Financial Professionals Do Too Much Portfolio Tailoring

by Archie M. Richards, Jr., CFP®
March 13, 2006

Lauren writes, "I'm looking for a financial planner to advise about my investments. But I no longer trust planners affiliated with financial institutions who apply pressure to buy investments that especially benefit them. I'm willing to pay fees. How can I find someone who's knowledgeable and trustworthy?"

From the website of The National Association of Personal Financial Advisors (www.feeonly.org), find an unaffiliated, fee-only planner in your area, Lauren. The phone number is 800-366-2732.

Also visit http://www.archierichards.com/suggested_portfolios.html The two portfolios presented there are essential the same, except that one is for mutual funds and the other for exchange-traded funds (ETFs). If you have Excel, copy the appropriate spreadsheet to your computer. Doing this costs nothing. Share the ideas with your planner.

The portfolios I recommend are available to everyone. But many financial planners would say, "A particular portfolio isn't suitable for everyone. Investments must be tailored to the client's particular circumstances, especially the willingness to accept risk."

Maybe so, but I think the financial industry engages in too much tailoring. The stock market couldn't care less about your particular circumstances. There are a few good ways to invest and a great many poor ways. Here's a good way:

  • Isolate in a money market fund the money you know you'll have to spend within five years.

  • Avoid individual stocks and diversify doubly. 1) Acquire low-cost mutual funds or exchange-traded funds (ETFs), each of which holds hundreds of individual securities. 2) Buy many such funds, with the bulk of the money in stocks. Each fund represents an asset class (growth, value, big, small, foreign, domestic, REITs, bonds). The price trends of these groups differ from one another, leveling out the overall results. The value of the whole portfolio doesn't fall as much during bad times, making it less likely you'll sell the stocks when everyone around you is pessimistic.

  • Rebalance every year and a day. (The extra day avoids short-term gains.) Sell a portion of the groups that have risen substantially and buy more of those that have fallen. You're selling high and buying low automatically. The less often you exercise investment judgment, the fewer mistakes you'll make. My website contains specifics about all this, and the spreadsheet handles rebalancing.

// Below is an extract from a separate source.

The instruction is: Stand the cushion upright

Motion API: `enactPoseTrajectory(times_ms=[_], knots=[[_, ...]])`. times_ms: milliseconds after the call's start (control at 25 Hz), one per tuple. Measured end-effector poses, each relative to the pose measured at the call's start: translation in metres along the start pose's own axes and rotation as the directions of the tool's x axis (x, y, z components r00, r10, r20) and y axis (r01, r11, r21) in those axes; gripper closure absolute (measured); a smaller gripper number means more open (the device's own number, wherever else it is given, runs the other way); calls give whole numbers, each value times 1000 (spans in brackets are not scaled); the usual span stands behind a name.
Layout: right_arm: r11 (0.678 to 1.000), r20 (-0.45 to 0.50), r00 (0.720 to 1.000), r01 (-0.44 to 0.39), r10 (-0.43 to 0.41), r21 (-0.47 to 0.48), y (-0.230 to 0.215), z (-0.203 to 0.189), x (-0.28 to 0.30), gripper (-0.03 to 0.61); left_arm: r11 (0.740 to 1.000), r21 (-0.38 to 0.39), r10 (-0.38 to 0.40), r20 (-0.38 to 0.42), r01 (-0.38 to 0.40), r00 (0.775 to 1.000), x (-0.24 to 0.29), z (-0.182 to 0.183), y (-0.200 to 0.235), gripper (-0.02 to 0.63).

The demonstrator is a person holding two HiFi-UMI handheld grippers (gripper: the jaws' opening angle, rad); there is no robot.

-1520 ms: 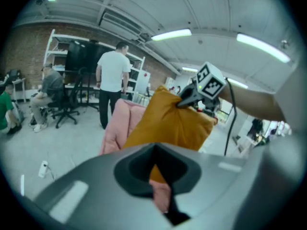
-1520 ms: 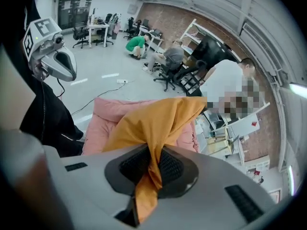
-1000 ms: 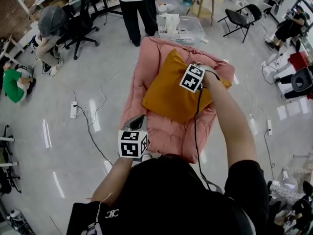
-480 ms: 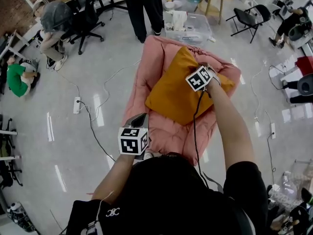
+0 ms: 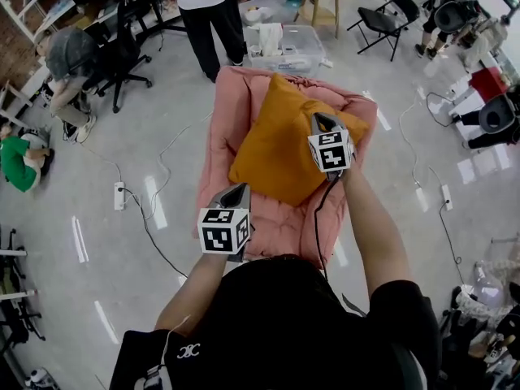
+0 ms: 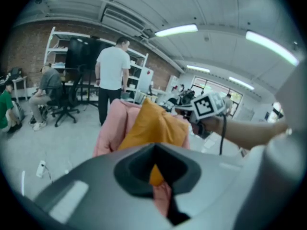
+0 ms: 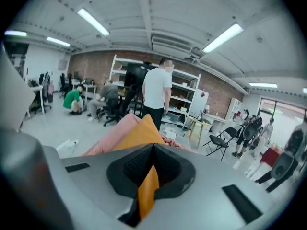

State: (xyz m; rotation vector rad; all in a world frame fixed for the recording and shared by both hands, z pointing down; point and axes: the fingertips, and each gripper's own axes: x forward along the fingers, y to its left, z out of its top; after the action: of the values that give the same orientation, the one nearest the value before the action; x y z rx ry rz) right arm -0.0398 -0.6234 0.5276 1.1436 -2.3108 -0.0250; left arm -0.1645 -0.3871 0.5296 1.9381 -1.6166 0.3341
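Note:
An orange cushion (image 5: pixel 276 149) rests on a pink padded mat (image 5: pixel 236 112), its far corner raised and its body tilted up. My right gripper (image 5: pixel 321 120) is at the cushion's right edge, its jaws closing tight on a fold of the orange fabric (image 7: pixel 146 190). The cushion's peak (image 7: pixel 141 131) rises just beyond the jaws. My left gripper (image 5: pixel 236 192) hovers off the mat's near left side, apart from the cushion, jaws together and empty. In the left gripper view the cushion (image 6: pixel 153 123) stands ahead on the mat (image 6: pixel 112 123), with the right gripper (image 6: pixel 184 108) beside it.
A person in a white shirt (image 5: pixel 203 6) stands just beyond the mat. A clear plastic box (image 5: pixel 284 47) sits at the mat's far end. Cables and a power strip (image 5: pixel 120 195) lie on the floor to the left. Seated people, office chairs and a folding chair (image 5: pixel 382 19) ring the area.
The right gripper rolled over and rose at the cushion's right edge, and the cushion tipped up from lying flat. The left gripper shifted slightly toward the mat.

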Motion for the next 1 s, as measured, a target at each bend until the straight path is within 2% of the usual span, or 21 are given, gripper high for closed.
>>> enactPoseTrajectory(times_ms=[160, 320, 440, 640, 840, 1000], knots=[[987, 126, 991, 15, -35, 162, 28, 9, -54, 580, 999, 23, -35, 17, 34, 999, -2, 4, -8, 615], [974, 206, 974, 47, -94, 223, 49, 22, -108, 581, 996, 52, -79, 43, 77, 996, 2, 15, -21, 615], [958, 235, 966, 41, -111, 282, 64, 26, -147, 581, 992, 97, -91, 80, 83, 993, 1, 24, -34, 615], [925, 242, 957, 60, -161, 376, 75, 21, -195, 581, 981, 156, -138, 123, 118, 983, 1, 37, -58, 615], [899, 185, 955, 139, -233, 415, 62, -13, -205, 581, 968, 190, -187, 113, 164, 976, 10, 37, -85, 615], [887, 167, 955, 150, -244, 437, 54, -24, -214, 581, 961, 209, -204, 97, 180, 974, 10, 34, -100, 615]])
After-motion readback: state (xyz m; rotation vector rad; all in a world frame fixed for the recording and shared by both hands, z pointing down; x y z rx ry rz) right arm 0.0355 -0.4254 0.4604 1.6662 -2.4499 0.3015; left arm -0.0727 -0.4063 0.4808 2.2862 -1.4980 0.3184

Instead of tailoring a portfolio to the individual client, financial planners should teach clients to accept the modest fluctuations that occur after implementing a strategy like the above.

Designing portfolios is expensive - man, is it ever! America's investment professionals gobble up too large a portion of investment assets. They offer variable annuities, for example, that contain enticing words like "guarantee." The guarantees promise less than they seem to. But variable annuities nevertheless pay salesmen whopping commissions.

Planners say their services are essential, not only to design portfolios, but also to recommend tax savings.

Okay, if you have a special tax problem, like executive stock options, see an advisor. But generally, saving taxes is overrated. It often involves giving up too much control. Some people go nuts about taxes. The amounts they pay the advisor and the opportunities they lose by not investing properly outweigh the taxes saved.

Here are the foremost ways to cut taxes. For these no advisor is needed:

  • Avoid high-taxed short-term capital gains. In between the rebalancings, you don't even have to look at the darn investments.

  • If your tax bracket is high enough, buy municipal bonds instead of taxable bonds.

Don't let tax considerations trump good investment policies. A good way to cut taxes is to write your congressman and senators.

Finally, if you need help with the annual rebalancing called for in my Suggested Portfolios, pay someone to do it for you. But this service is needed only once a year. What's it worth: a few hundred bucks? Probably less if the person uses my spreadsheet.

The key to successful investing is to keep the majority of your investment assets in a wide selection of foreign and domestic stocks and not sell when they go down. Every other financial planning consideration pales in comparison with this.